As a result, the members of the community approached the court, in the case of Sesana v. The Attorney General,  for an order declaring that they had been forcibly removed from their ancestral land.

The court held, unanimously, that the applicants were in lawful possession of the land, which was linked to their identity as “Bushmen”.  In relation to the termination of services, the court held that the State did not act unlawfully nor did it act unconstitutionally.

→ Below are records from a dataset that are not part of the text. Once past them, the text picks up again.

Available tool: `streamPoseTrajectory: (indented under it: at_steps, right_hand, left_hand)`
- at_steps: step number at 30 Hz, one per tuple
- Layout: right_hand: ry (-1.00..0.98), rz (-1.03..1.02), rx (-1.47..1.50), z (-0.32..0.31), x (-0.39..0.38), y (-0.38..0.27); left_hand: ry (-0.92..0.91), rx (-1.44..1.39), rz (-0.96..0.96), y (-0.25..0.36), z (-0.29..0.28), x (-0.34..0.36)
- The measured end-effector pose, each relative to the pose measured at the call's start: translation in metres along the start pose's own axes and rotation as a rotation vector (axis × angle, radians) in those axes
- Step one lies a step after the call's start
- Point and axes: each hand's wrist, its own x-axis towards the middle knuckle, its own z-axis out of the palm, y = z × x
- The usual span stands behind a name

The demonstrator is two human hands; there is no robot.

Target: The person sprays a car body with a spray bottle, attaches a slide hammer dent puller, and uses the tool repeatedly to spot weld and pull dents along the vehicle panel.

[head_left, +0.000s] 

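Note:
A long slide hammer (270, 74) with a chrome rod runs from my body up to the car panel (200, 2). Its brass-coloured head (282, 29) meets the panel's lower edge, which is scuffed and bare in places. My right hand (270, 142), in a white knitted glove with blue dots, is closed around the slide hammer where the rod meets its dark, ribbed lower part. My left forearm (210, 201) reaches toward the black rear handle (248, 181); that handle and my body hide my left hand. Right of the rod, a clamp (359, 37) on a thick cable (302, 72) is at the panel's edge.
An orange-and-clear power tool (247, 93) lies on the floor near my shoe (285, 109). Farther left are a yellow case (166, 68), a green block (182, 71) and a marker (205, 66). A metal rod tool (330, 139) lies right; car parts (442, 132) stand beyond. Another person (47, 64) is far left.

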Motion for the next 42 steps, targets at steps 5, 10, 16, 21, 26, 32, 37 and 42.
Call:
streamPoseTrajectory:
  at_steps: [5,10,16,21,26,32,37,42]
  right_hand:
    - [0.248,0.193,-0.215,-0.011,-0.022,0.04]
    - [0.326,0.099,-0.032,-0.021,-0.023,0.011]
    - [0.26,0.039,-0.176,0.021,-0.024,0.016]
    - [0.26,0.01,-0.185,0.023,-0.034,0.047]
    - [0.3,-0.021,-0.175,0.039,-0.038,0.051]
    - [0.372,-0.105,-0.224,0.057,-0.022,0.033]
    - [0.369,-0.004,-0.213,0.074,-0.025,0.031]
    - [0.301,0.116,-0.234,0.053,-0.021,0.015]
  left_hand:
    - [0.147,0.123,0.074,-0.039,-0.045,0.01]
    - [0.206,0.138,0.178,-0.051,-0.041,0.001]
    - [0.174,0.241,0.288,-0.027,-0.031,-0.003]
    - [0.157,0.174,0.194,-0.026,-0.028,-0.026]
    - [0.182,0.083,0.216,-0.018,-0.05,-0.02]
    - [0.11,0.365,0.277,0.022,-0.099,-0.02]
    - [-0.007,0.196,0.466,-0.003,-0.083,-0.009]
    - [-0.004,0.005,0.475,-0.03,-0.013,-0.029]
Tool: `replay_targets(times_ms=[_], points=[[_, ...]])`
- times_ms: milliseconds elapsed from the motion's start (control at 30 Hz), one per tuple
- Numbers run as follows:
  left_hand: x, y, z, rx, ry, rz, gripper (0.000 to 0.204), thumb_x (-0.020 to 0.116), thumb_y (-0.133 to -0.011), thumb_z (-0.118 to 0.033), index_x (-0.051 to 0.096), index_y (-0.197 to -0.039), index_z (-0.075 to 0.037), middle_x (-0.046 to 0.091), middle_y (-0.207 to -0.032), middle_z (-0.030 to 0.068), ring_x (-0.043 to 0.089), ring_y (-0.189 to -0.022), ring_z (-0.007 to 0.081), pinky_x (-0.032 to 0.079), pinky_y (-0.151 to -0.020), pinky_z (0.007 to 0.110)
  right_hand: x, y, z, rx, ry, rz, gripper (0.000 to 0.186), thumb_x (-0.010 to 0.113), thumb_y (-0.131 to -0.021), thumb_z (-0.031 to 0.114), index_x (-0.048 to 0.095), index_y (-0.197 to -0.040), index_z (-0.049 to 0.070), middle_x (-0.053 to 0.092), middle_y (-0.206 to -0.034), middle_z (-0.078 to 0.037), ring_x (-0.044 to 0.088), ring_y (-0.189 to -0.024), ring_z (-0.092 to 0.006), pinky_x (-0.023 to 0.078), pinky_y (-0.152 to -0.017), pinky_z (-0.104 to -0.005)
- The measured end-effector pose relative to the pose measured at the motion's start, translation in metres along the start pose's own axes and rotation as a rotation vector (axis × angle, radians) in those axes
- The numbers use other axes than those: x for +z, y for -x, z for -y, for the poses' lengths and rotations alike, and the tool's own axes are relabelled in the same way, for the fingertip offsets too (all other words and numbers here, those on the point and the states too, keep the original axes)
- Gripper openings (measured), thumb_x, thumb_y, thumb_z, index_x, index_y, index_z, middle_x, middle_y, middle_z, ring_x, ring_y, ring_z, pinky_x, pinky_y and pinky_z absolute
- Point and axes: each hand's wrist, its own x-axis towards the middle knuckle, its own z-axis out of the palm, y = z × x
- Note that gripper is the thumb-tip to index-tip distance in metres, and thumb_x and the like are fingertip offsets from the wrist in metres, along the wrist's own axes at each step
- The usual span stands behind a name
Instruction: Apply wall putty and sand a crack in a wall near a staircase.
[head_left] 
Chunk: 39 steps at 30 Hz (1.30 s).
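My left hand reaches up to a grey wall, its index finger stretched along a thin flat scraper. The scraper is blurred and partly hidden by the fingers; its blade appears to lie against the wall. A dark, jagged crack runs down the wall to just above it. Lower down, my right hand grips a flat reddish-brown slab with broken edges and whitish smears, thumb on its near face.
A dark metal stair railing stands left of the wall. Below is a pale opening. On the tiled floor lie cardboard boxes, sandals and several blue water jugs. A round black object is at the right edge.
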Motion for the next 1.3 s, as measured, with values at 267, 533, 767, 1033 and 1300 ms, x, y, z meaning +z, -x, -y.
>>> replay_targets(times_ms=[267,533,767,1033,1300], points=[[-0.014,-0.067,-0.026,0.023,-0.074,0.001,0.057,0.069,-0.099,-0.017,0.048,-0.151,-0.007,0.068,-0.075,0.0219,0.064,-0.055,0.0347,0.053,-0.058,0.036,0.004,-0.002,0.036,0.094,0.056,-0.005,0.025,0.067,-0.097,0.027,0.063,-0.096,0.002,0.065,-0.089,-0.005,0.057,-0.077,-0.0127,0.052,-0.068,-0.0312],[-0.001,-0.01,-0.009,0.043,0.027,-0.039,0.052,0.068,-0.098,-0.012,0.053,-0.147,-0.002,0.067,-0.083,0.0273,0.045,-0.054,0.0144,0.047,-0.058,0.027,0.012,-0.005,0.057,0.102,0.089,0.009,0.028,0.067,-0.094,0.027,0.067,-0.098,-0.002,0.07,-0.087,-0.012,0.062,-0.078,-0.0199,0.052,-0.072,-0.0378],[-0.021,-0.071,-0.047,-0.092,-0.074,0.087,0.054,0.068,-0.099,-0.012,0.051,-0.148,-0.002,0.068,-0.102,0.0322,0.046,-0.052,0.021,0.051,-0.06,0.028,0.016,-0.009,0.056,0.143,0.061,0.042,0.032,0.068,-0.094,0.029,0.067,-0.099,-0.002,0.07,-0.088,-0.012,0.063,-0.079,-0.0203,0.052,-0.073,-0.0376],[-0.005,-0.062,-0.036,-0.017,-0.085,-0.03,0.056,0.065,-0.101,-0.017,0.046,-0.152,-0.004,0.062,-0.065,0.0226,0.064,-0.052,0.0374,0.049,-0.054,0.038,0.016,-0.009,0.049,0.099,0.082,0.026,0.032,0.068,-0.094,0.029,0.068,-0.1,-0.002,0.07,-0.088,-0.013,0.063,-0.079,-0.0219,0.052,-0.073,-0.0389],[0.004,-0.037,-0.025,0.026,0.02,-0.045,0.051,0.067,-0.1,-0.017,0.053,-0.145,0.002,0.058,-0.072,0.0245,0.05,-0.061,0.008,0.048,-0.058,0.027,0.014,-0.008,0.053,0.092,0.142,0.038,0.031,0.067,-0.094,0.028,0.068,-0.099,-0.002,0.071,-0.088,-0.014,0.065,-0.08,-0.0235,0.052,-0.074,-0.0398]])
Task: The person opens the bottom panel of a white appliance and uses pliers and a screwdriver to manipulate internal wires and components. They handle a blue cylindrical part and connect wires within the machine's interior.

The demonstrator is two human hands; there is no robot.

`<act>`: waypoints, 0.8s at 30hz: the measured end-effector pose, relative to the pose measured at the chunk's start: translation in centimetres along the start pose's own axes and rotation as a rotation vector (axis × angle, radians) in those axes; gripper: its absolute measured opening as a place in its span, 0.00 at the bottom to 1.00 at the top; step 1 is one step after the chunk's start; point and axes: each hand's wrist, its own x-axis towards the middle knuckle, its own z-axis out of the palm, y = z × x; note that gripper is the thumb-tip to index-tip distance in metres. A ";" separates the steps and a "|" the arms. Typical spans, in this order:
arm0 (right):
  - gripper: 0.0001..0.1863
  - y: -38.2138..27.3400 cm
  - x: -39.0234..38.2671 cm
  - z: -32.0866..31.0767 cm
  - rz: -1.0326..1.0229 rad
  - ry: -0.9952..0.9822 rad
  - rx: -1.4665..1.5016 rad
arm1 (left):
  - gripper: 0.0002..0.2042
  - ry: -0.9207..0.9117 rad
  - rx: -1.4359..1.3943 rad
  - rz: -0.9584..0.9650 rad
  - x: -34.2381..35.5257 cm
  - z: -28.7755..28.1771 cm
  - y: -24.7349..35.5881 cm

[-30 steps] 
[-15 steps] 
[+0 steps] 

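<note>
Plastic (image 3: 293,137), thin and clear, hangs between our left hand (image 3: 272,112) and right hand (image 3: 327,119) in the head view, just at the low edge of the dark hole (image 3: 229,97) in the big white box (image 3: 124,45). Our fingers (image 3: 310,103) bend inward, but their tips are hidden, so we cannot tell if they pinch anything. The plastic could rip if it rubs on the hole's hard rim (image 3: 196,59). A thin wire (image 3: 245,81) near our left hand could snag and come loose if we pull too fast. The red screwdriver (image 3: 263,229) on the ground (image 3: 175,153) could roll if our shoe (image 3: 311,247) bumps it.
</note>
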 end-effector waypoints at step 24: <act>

However, it held that the State’s refusal to issue hunting licenses and to allow applicants to enter the reserve was unlawful and unconstitutional. Many years after the Sesana judgment, the San are still fighting for their right to enter the reserve.  

For many indigenous people, land is a link between the living and the ancestors and therefore forms part of their cultural and/or spiritual identity.  Both the African Charter and UNDRIP recognise the importance of land to indigenous people.


The right of access to water

Around 1989, the De Beers Company agreed to allow residents of the game reserve use of a borehole, which the government maintained.  In 2002, the government stopped maintaining the borehole, which   was found to be lawful in the Sesana case.

In Matsipane Mosetlhanyane and Others v The Attorney General,  an appeal of the decision of the high court, was brought by the Basarwa in an attempt to gain access to the borehole at their own expense. The court highlighted the dire living conditions of the residents of the reserve and the issues they face with limited access to water. One of the resident attested that they were always “looking for any roots and other edible matter from which [they could] extract even a few drops of water,”  and that the lack of water rendered them “weak and vulnerable to sickness.”

The appellants argued that State’s refusal to allow them use of the borehole, or any other borehole in the reserve, amounted to degrading treatment contrary to section 7 of the Constitution.

The State argued that the borehole was drilled for the purposes of prospecting for minerals.  The court found and concluded that the appellants had the right to use the existing borehole and sink one or more boreholes within the reserve at their expense.

The role of the court in enforcing the rights of the San The

courts in both the Sesana and Mosetlhanyane case interpreted and gave meaning to the rights of the San, provided for in the Constitution. Members of the San community in the CKGR have expressed their trust in the Courts by a statement saying, “My grandchild can quote the constitution and get his rights from there.”


The LGBT Community

The United Nations Declaration of Human Rights

Article 2 of the UNDHR entitles everyone to the freedoms set out in the Declaration regardless of race, colour, sex, language, religion or other status etc.  It protects both listed and unlisted categories of persons. While it explicitly prohibits discrimination on the basis of race, colour and language, it also implicitly prohibits discrimination against the LGBT community, in respect of the term ‘other status.’  Members of the LGBT community have successfully invoked this ‘other status’ category to seek protection of their rights.   Article 7 provides equality before the law and equal protection of the law. Article 16 provides for the right to marry, which includes the right to found a family.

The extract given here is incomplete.